No functional change intended.

Reviewed-by: Jim Mattson <jmattson@google.com>
Signed-off-by: Oliver Upton <oupton@google.com>
---
 arch/x86/kvm/vmx/vmx.c | 2 +-
 1 file changed, 1 insertion(+), 1 deletion(-)

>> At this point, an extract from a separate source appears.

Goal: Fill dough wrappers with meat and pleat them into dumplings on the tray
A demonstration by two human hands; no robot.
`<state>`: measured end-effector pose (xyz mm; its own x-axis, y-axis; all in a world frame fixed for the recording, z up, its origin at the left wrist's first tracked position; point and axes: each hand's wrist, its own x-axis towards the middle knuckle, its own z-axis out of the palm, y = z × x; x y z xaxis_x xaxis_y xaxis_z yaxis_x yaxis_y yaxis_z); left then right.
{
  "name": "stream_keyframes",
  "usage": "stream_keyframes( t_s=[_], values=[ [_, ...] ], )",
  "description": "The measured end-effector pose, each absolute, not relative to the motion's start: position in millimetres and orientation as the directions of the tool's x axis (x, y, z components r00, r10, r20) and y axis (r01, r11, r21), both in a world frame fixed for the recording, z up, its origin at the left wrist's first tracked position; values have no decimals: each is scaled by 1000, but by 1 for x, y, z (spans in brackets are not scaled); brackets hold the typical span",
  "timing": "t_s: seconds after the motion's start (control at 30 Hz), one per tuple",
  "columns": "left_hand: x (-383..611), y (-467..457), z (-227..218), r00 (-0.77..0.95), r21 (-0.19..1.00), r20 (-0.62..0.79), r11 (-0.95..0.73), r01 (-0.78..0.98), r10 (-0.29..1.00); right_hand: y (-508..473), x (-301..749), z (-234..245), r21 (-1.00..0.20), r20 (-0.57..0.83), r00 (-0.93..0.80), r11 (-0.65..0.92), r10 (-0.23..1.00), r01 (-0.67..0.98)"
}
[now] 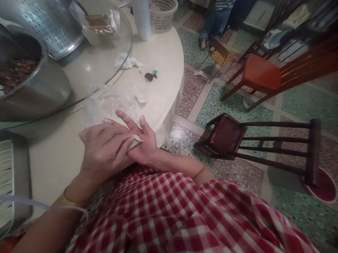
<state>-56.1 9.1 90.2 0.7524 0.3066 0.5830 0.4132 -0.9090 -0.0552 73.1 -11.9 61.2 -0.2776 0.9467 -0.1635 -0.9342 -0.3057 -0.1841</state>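
Observation:
My left hand (103,148) has its fingers closed on a pale, folded dumpling (134,141), mostly hidden behind them. Under it lies my right hand (145,146), palm up, its thumb and fingers spread, with the dumpling against the palm. White powder dusts some fingertips. Just beyond the hands is a crumpled clear plastic bag (102,105) on the table. To the left, a metal tray (22,179) holds rows of pale dumplings. A steel pot (51,93) with brown chopped filling (16,73) stands on the glass turntable.
The round table (167,63) carries a perforated metal container (46,15), a wrapped package (99,22), crumpled tissue (127,61), a dark scrap (150,77) and a plastic basket (163,10). On the tiled floor stand a dark chair (226,136) and a red-brown chair (262,72). Another person's legs (215,24) are behind.

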Motion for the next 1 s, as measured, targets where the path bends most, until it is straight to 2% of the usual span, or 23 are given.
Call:
stream_keyframes(
  t_s=[0.13,0.3,0.43,0.7,0.87,1.0],
  values=[
    [-56,7,89,729,-15,594,-901,433,340,-14,74,65,-177,-156,-247,-273,956,-946],
    [-58,3,97,727,85,516,-872,483,453,-13,78,68,-175,-169,-254,-282,952,-943],
    [-55,6,97,730,132,492,-870,476,474,-11,76,63,-181,-174,-276,-306,945,-935],
    [-52,9,95,783,78,512,-927,367,353,-15,74,61,-200,-151,-262,-289,953,-936],
    [-58,11,98,788,62,475,-908,414,391,-15,79,63,-200,-128,-289,-310,949,-929],
    [-55,10,97,767,93,484,-897,433,421,-13,78,65,-192,-149,-279,-305,949,-933]
  ],
)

diff --git a/arch/x86/kvm/vmx/vmx.c b/arch/x86/kvm/vmx/vmx.c
index 2b41d987b101..fa201010dbe0 100644
--- a/arch/x86/kvm/vmx/vmx.c
+++ b/arch/x86/kvm/vmx/vmx.c
@@ -1775,7 +1775,7 @@ static u64 vmx_write_l1_tsc_offset(struct kvm_vcpu *vcpu, u64 offset)
 	 * to the newly set TSC to get L2's TSC.
 	 */
 	if (is_guest_mode(vcpu) &&
-	    (vmcs12->cpu_based_vm_exec_control & CPU_BASED_USE_TSC_OFFSETTING))
+	    nested_cpu_has(vmcs12, CPU_BASED_USE_TSC_OFFSETTING))
 		g_tsc_offset = vmcs12->tsc_offset;
 
 	trace_kvm_write_tsc_offset(vcpu->vcpu_id,
-- 
2.27.0.383.g050319c2ae-goog

[PATCH 3/4] selftests: kvm: use a helper function for reading cpuid

[Oliver Upton]

Derived from kvm-unit-tests.

Reviewed-by: Jim Mattson <jmattson@google.com>
Signed-off-by: Oliver Upton <oupton@google.com>
---
 .../selftests/kvm/include/x86_64/processor.h      | 15 +++++++++++++++
 .../selftests/kvm/include/x86_64/svm_util.h       |  7 ++-----
 2 files changed, 17 insertions(+), 5 deletions(-)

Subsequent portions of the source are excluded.